■ PROBLEM
Look over the material for the string "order". Copy every line where it turns up.

■ DATA EXCERPT
-------

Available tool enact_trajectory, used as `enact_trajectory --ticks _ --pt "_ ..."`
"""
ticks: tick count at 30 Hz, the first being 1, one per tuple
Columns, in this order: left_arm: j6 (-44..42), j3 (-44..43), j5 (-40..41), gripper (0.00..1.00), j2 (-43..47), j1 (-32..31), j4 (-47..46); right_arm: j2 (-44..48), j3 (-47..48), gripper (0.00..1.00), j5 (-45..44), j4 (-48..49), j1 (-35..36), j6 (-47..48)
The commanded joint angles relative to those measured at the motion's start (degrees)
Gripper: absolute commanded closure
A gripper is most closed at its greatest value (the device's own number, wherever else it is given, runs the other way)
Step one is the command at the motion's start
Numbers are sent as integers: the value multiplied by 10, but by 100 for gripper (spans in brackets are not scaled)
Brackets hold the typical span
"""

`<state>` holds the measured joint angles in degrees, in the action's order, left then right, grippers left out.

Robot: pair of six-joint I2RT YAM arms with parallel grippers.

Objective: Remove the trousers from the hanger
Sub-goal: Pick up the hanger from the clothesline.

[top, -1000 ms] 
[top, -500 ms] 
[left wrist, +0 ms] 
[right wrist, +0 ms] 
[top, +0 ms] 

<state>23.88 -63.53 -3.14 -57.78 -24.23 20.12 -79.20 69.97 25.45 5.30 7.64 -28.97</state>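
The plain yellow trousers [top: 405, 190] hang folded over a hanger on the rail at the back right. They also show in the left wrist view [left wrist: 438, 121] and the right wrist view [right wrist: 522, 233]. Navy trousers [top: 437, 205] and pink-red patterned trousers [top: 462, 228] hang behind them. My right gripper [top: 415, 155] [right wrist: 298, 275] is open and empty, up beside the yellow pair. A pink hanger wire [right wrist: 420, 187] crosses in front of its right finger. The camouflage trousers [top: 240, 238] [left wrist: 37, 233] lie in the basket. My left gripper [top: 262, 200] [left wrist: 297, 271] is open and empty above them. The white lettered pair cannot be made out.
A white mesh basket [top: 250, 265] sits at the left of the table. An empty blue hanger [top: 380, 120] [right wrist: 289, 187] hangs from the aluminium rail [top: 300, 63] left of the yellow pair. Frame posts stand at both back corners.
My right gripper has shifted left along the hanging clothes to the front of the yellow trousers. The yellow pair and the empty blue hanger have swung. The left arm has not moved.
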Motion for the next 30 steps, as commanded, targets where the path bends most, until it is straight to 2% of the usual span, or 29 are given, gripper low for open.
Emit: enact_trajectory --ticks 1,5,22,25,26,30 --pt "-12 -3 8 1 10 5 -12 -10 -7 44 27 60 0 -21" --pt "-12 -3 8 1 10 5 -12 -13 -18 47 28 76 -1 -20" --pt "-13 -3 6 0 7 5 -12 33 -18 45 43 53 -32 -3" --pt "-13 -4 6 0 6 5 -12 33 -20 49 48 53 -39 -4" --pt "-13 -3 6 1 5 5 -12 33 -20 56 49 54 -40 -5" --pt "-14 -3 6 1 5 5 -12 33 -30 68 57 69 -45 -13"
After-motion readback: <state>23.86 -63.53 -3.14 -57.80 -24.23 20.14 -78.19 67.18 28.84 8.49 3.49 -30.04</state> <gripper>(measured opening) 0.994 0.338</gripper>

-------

■ YOUR SOLUTION
Columns, in this order: left_arm: j6 (-44..42), j3 (-44..43), j5 (-40..41), gripper (0.00..1.00), j2 (-43..47), j1 (-32..31), j4 (-47..46); right_arm: j2 (-44..48), j3 (-47..48), gripper (0.00..1.00), j5 (-45..44), j4 (-48..49), j1 (-35..36), j6 (-47..48)
`<state>` holds the measured joint angles in degrees, in the action's order, left then right, grippers left out.

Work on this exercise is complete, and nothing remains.